Friday, October 12, 2018
2 p.m.

513 Lattimore Hall


Over the past eight years, legal analysts have begun using linguistic corpora in statutory and constitutional interpretation. Judges often presume that the legislature intends the words in laws to be understood in their ordinary sense. Similarly, the originalist movement in constitutional interpretation search for what they call “original public meaning” of terms in the Constitution. By this they mean the meaning that an educated person, living at that time, would typically assign to the term. A typical illustration is that “domestic violence” probably meant “armed insurrection” rather than “spousal abuse” at the time, and therefore, the Constitution should be understood accordingly.

Using the BYU corpora COCA (Corpus of Contemporary American English), COHA (Corpus of Historical American English), and a new corpus of 18th century American English.
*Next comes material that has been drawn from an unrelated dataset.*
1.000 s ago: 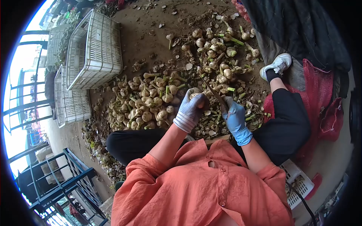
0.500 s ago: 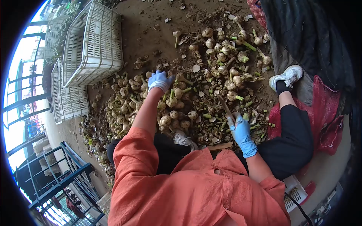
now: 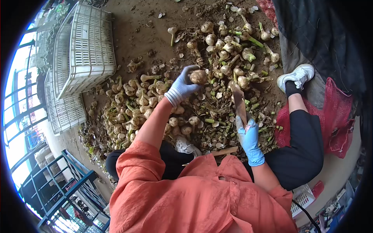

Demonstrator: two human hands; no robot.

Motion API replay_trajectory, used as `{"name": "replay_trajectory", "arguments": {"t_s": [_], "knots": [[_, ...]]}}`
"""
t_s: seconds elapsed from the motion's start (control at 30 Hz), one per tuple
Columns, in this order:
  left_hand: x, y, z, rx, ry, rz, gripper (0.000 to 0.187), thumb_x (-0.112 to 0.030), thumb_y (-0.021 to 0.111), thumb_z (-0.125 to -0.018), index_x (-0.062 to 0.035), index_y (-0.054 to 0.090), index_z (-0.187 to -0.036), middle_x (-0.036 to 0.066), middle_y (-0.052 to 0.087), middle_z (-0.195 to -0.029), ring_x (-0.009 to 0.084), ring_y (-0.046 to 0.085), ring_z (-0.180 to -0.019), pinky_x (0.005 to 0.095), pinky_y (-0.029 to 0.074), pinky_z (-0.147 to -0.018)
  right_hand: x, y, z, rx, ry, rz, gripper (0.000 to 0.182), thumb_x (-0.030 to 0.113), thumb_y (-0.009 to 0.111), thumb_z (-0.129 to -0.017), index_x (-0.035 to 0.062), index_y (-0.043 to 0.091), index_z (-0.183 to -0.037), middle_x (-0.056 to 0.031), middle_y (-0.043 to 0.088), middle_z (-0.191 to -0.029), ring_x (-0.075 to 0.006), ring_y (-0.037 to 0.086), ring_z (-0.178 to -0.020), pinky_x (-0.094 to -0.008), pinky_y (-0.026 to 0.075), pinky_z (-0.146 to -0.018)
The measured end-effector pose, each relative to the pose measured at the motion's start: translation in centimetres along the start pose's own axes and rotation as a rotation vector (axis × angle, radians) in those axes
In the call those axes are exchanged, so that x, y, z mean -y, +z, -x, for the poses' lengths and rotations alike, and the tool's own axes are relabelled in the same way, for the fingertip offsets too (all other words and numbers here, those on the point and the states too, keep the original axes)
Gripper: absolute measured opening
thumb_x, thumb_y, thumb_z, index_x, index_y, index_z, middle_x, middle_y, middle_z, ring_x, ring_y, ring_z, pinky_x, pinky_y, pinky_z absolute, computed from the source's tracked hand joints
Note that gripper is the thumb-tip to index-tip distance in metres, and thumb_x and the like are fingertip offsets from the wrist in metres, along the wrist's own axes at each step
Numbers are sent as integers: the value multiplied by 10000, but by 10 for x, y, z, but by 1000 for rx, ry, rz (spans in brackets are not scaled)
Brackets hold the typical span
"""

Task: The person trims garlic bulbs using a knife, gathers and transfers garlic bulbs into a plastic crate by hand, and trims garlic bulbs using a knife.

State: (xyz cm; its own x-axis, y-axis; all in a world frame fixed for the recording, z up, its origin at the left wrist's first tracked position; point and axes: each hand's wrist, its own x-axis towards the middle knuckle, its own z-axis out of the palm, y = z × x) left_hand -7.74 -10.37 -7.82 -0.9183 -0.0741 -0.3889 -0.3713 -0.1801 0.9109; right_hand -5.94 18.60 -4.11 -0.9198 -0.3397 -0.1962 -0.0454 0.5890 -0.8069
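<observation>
My left hand (image 3: 181, 87), in a pale knit glove, is closed around a soil-stained garlic bulb (image 3: 198, 77) and holds it above the pile. My right hand (image 3: 250, 140), in a light blue glove, grips a knife (image 3: 239, 104) whose brownish blade points away from me. Left of and below my left hand lies a heap of garlic bulbs (image 3: 134, 105) with short stems. More garlic bulbs (image 3: 227, 46) with stems lie on the ground farther out. Cut stem pieces and peelings (image 3: 217, 128) cover the ground between my hands and my body.
White slatted plastic crates (image 3: 91, 42) stand at the left. A white shoe (image 3: 299, 77) rests at the right, beside red mesh sacks (image 3: 337, 116) and dark cloth (image 3: 322, 35). A wooden strip (image 3: 225, 151) lies before me. A blue metal frame (image 3: 72, 182) stands lower left.
My left hand has risen from the heap and moved right with a garlic bulb in it. The knife in my right hand has turned, its blade now showing broader.
</observation>
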Motion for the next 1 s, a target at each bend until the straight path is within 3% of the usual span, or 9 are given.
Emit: {"name": "replay_trajectory", "arguments": {"t_s": [0.1,0.2,0.37,0.43,0.73,0.83,0.9,0.97,1.0], "knots": [[-15,52,50,194,-19,-38,667,36,624,-721,-109,337,-1305,81,505,-1131,152,568,-939,239,530,-681,18,-10,2,-12,-19,78,185,194,561,-884,8,562,-885,-168,583,-684,-315,598,-604,-344,460,-517],[-12,92,86,125,-8,-168,744,-27,668,-717,-91,282,-1349,114,522,-1141,182,549,-963,274,471,-809,26,-10,11,-41,-204,147,90,158,582,-856,84,577,-907,-130,604,-694,-306,605,-581,-369,464,-504],[-26,107,117,12,-258,-201,709,-243,803,-641,-5,412,-1182,84,610,-974,136,574,-861,277,483,-775,37,-28,34,-24,-502,252,357,29,669,-658,64,602,-1007,-120,602,-720,-297,599,-605,-360,462,-531],[-13,102,125,42,122,-219,739,-262,821,-614,13,406,-1161,83,626,-956,172,601,-852,291,487,-779,46,-33,42,-6,-580,320,424,68,698,-615,74,575,-1021,-65,562,-709,-235,600,-627,-351,462,-561],[1,96,131,121,251,-324,666,-143,705,-721,-34,318,-1252,90,618,-1034,181,605,-921,310,480,-810,53,-29,50,15,-641,330,571,78,710,-541,49,568,-1094,-76,549,-713,-264,557,-600,-364,434,-562],[-14,101,133,93,210,-367,644,-178,725,-699,-22,366,-1210,79,632,-997,181,619,-872,297,488,-793,45,-25,45,-7,-645,370,475,79,680,-603,52,574,-1065,-84,551,-704,-271,564,-592,-362,440,-549],[-37,112,138,6,61,-464,636,-241,759,-655,12,430,-1137,77,637,-949,180,624,-827,287,490,-774,16,-13,36,-113,-542,439,150,81,557,-782,66,583,-929,-90,549,-627,-260,579,-524,-375,455,-484],[-39,112,145,5,26,-285,635,-308,780,-617,33,489,-1067,107,630,-927,181,615,-834,283,484,-776,-30,-16,19,41,-29,551,81,137,547,-832,76,562,-883,-124,571,-611,-303,592,-537,-404,452,-467],[-41,110,144,-54,186,-461,701,-375,785,-597,39,498,-1085,144,569,-979,236,581,-886,320,476,-800,-23,-20,18,-23,-48,482,133,225,538,-885,96,572,-888,-137,572,-588,-304,593,-568,-389,437,-493]]}}
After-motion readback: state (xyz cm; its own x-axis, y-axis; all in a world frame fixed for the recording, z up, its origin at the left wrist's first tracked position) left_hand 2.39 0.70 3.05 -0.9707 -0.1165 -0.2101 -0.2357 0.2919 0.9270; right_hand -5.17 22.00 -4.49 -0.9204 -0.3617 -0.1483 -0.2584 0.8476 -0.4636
Analysts have been drawing inferences of legislative intent based on the relative frequency of one sense over another in the relevant corpus.

This practice has generated concern among some writers. I am among them. Linguist Tammy Gales and I have been attempting to establish criteria for the use of corpus analysis being most efficacious. Among them are appropriate reliance on the legal decision that ordinary meaning should prevail; an understanding of what makes ordinary meaning ordinary; knowing what search to conduct; avoiding excessive inferences from the absence of a sense in the relevant corpus; and choosing the right corpus. We have also begun to expand corpus analysis from reliance on relative frequency to making use of an analysis of collocates, among other corpus linguistic tools.

Others have argued that for contemporary laws, experimental survey studies may be more efficacious than corpus analysis. The presentation discusses this and other potential limitations of corpus methodology in legal interpretation.